Kur'ân-ı Kerim'de, kadınla
istişâreyi ne sarahaten ne de zımnen men eden bir âyet vardır. Aksine bazı
meselelerde kadınla istişâre  emredildiği gibi, muhtelif istişâre örnekleri  de
vardır.

a- Çocuğun süt emme müddeti Kur'an-ı
Kerim tarafından iki yıl olarak tesbit edildikten sonra, aynı âyetin devamında,
anne ile baba, aralarında istişâre ederek, daha önce de sütten kesebilecekleri
belirtilir: "Ana-baba aralarında istişâre ederek ve anlaşarak (daha önce) 
sütten kesmek isterlerse ikisine de sorumluluk yoktur" (2/Bakara, 233).

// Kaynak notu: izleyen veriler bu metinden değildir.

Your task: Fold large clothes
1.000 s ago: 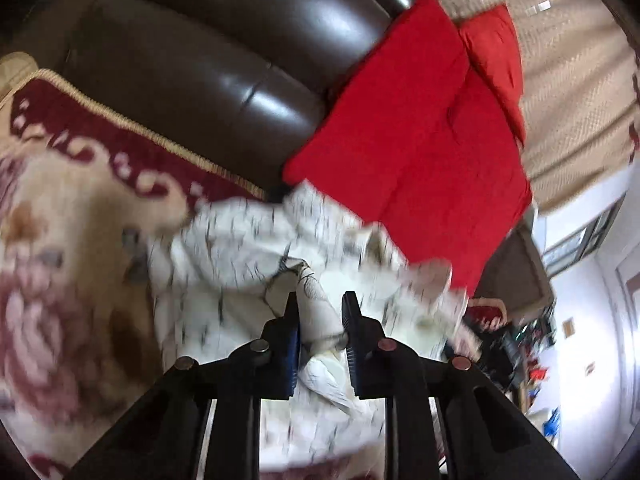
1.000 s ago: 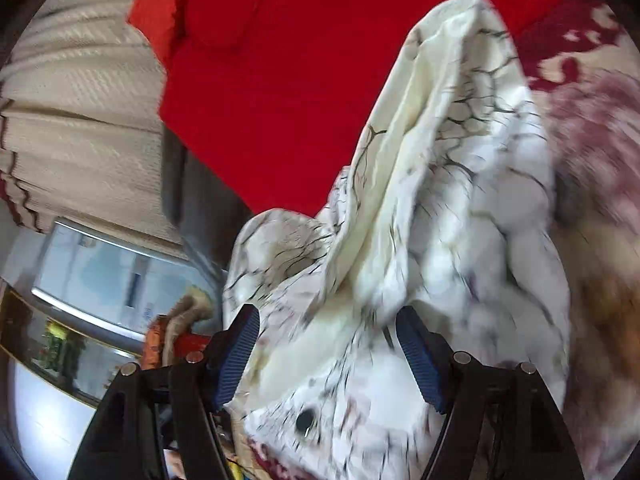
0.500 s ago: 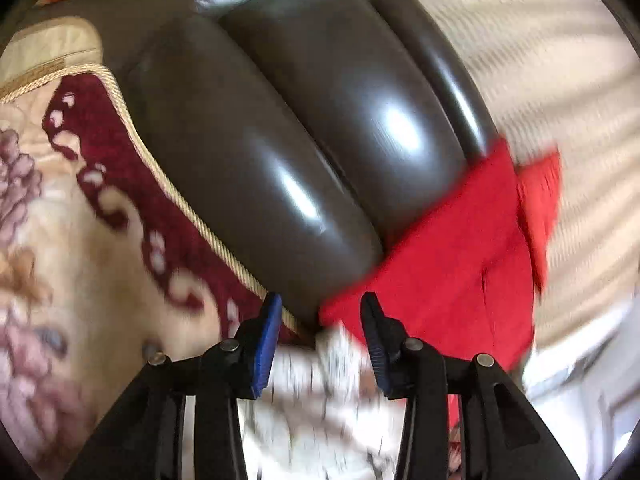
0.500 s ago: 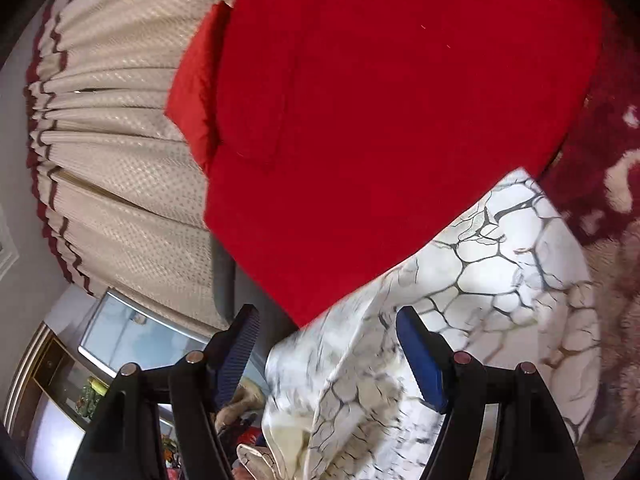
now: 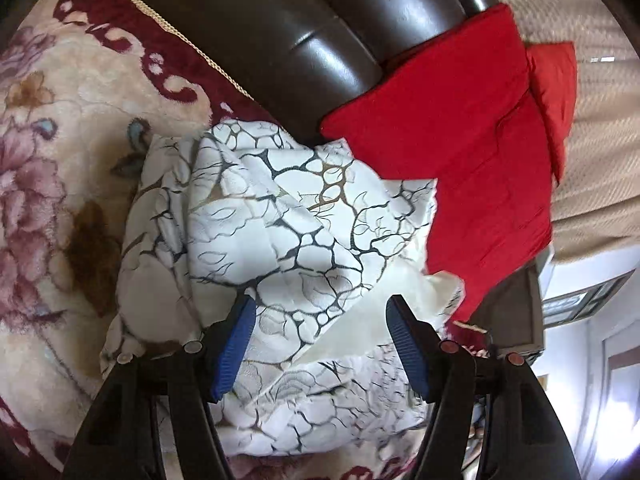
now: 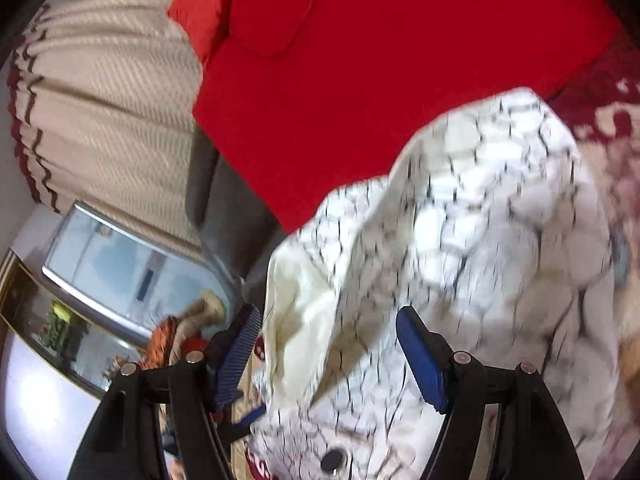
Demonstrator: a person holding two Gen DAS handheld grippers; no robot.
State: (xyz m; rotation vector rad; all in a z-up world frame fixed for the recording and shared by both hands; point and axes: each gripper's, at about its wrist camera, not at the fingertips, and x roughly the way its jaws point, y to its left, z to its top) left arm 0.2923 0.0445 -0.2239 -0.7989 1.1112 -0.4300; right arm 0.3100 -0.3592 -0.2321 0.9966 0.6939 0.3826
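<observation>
Both tongs released | left tongs (image 5: 320, 320) and right tongs (image 6: 328, 332) hover over garment (image 5: 288, 240) (bundled, centre frame) | free to regrip my next fold

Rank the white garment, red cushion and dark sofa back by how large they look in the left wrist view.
1. White garment, though it lies nearest the camera.
2. Red cushion and sofa back: too alike to rank.

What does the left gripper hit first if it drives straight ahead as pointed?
Likely the white crackle-print garment: the open left gripper already frames it. The red cushion lies beyond; depth is unclear.
</observation>
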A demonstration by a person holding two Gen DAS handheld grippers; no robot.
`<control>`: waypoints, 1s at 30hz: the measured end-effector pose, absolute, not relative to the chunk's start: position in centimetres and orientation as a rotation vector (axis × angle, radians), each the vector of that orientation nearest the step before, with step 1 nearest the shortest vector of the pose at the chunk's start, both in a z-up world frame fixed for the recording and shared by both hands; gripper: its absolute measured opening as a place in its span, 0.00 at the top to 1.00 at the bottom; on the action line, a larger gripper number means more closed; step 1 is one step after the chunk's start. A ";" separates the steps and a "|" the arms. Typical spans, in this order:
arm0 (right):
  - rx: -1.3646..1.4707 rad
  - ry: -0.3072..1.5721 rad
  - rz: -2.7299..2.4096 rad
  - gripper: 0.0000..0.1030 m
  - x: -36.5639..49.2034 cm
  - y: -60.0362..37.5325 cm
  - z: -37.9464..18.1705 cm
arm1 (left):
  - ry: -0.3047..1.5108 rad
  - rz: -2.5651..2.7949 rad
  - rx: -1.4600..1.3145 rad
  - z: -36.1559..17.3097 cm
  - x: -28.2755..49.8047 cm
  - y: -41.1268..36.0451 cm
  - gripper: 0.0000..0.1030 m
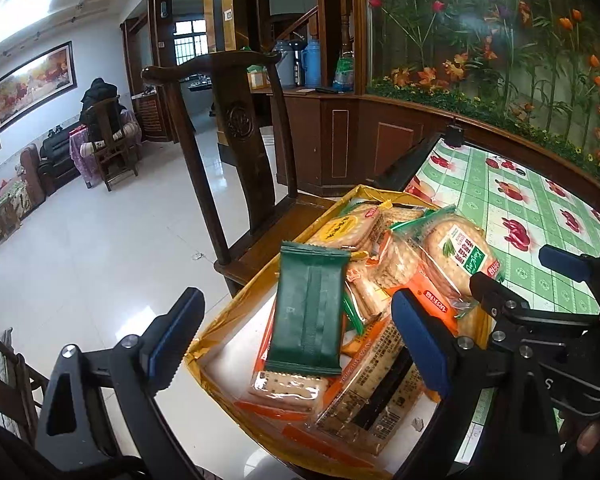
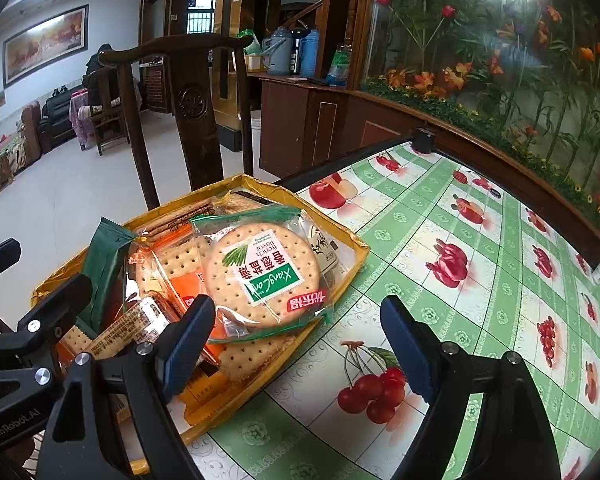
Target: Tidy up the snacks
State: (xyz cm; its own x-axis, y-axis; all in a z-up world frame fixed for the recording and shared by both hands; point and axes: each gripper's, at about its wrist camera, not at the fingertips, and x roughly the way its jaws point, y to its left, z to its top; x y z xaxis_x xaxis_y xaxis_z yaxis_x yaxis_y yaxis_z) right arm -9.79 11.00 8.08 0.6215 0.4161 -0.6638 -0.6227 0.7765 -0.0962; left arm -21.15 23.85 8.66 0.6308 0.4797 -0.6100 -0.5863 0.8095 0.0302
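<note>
Gold foil lined the shallow tray point(image 2: 342, 236) at the table's edge, and nearly all the snacks lay heaped inside it. Both tools hung released: the left gripper point(image 1: 296, 338) stood spread above the dark green packet point(image 1: 310, 312), which lay seam-up on the heap, and the right gripper point(image 2: 296, 344) stood spread over the tray's near corner and the fruit-printed tablecloth point(image 2: 480, 240), gripping nothing.

By my reading, the filling was all but done and the step in hand was tidying the heap. The next move probably called for one tool to close on a slipping wrapper without crushing the biscuits.

On top sat a round cracker pack point(image 2: 262, 276) with a green label reading "XiangLan" and "french flavor", beside Chinese characters and a red brand tab I could not read. Orange wrappers beneath showed print too blurred to make out. "GenRobot.AI" was lettered on the left gripper's body in the right view.
</note>
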 end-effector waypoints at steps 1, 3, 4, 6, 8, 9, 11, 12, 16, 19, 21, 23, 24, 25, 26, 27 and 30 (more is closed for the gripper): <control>-0.335 0.667 0.610 0.18 -9.8 11.0 8.1 | 0.643 0.616 -0.178 8.6 -21.1 24.0 0.08; -0.338 0.668 0.611 0.18 -9.8 11.2 8.0 | 0.643 0.617 -0.182 8.6 -21.1 24.1 0.08; -0.339 0.668 0.611 0.18 -9.8 11.2 8.0 | 0.645 0.616 -0.184 8.5 -21.1 24.2 0.08; -0.340 0.672 0.612 0.18 -9.9 11.3 8.0 | 0.647 0.616 -0.186 8.5 -21.1 24.2 0.08; -0.342 0.673 0.610 0.18 -9.9 11.4 8.0 | 0.648 0.618 -0.184 8.5 -21.0 24.3 0.08; -0.342 0.674 0.610 0.18 -9.8 11.4 8.0 | 0.648 0.617 -0.185 8.5 -21.0 24.3 0.08; -0.343 0.675 0.610 0.18 -9.8 11.4 7.9 | 0.648 0.616 -0.186 8.5 -21.0 24.3 0.08; -0.344 0.675 0.610 0.18 -9.8 11.4 7.9 | 0.648 0.617 -0.186 8.5 -21.0 24.3 0.08; -0.341 0.678 0.613 0.18 -9.8 11.5 7.9 | 0.647 0.618 -0.184 8.5 -21.0 24.3 0.08; -0.341 0.677 0.612 0.18 -9.8 11.5 7.9 | 0.648 0.617 -0.186 8.5 -21.0 24.3 0.08; -0.342 0.681 0.613 0.18 -9.7 11.5 7.8 | 0.649 0.616 -0.186 8.5 -21.0 24.3 0.08; -0.340 0.679 0.613 0.18 -9.7 11.5 7.9 | 0.649 0.615 -0.189 8.5 -21.0 24.3 0.08; -0.339 0.680 0.613 0.18 -9.7 11.5 7.9 | 0.648 0.616 -0.186 8.5 -21.0 24.3 0.08; -0.340 0.680 0.614 0.18 -9.7 11.5 7.9 | 0.648 0.616 -0.186 8.5 -21.0 24.3 0.08; -0.340 0.680 0.614 0.18 -9.7 11.5 7.8 | 0.648 0.617 -0.186 8.5 -21.0 24.3 0.08; -0.339 0.680 0.614 0.18 -9.7 11.5 7.8 | 0.648 0.618 -0.187 8.5 -21.0 24.3 0.08; -0.339 0.683 0.615 0.18 -9.7 11.5 7.8 | 0.649 0.619 -0.191 8.3 -21.0 24.4 0.08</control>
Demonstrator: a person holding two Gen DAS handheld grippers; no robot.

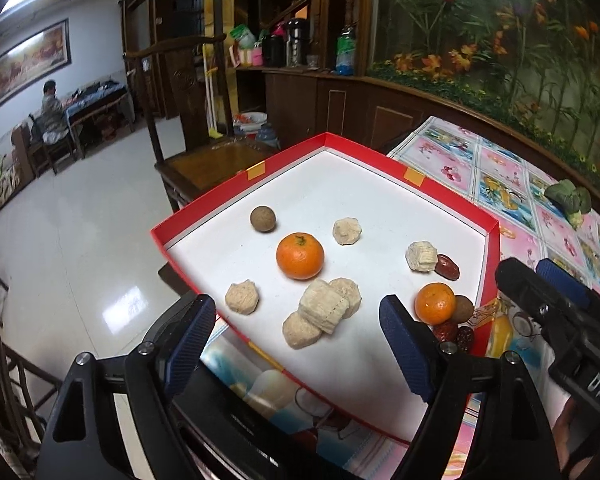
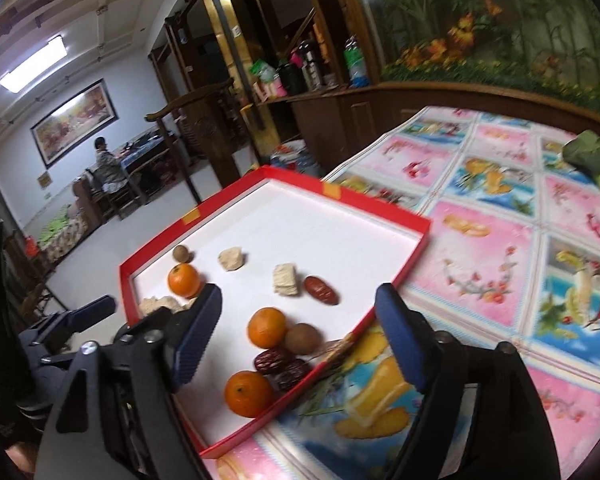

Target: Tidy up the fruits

b- Boşanan kadın ve erkekle ilgili
olarak gelen bir âyette, yine çocuğun  emzirilmesi meselesinde bu işi bizzat
annenin varılacak mutabakatla, ücretle yapabileceği belirtilir: "Çocuğu sizin
için  emzirirlerse, onlara ücretlerini ödeyin,  aranızda uygun ber şekilde
anlaşın, eğer güçlükle karşılaşırsanız, çocuğu başka bir kadın emzirebilir"
(65/Talâk, 6).

c- Kadınla istişâre bahsini
münakaşa eden âlimler tarafından da delil olarak  zikredilen, daha ikna edici
bir diğer Kur'anî delil Hz. Mûsâ'nın çoban  olarak tutulması için Hz. Şuayb
Peygamber'e, kızı tarafından yapılan teklifi içeren âyettir: "İki kadından
biri: ‘Babacığım! Onu ücretli olarak tut; ücretle tuttuklarının en iyisi bu
güçlü ve güvenilir adamdır'  dedi" (28/Kasas, 26). Hz. Şuayb, kızı
tarafından yapılan bu teklifi kabul eder ve Hz. Mûsâ çoban olarak tutulur.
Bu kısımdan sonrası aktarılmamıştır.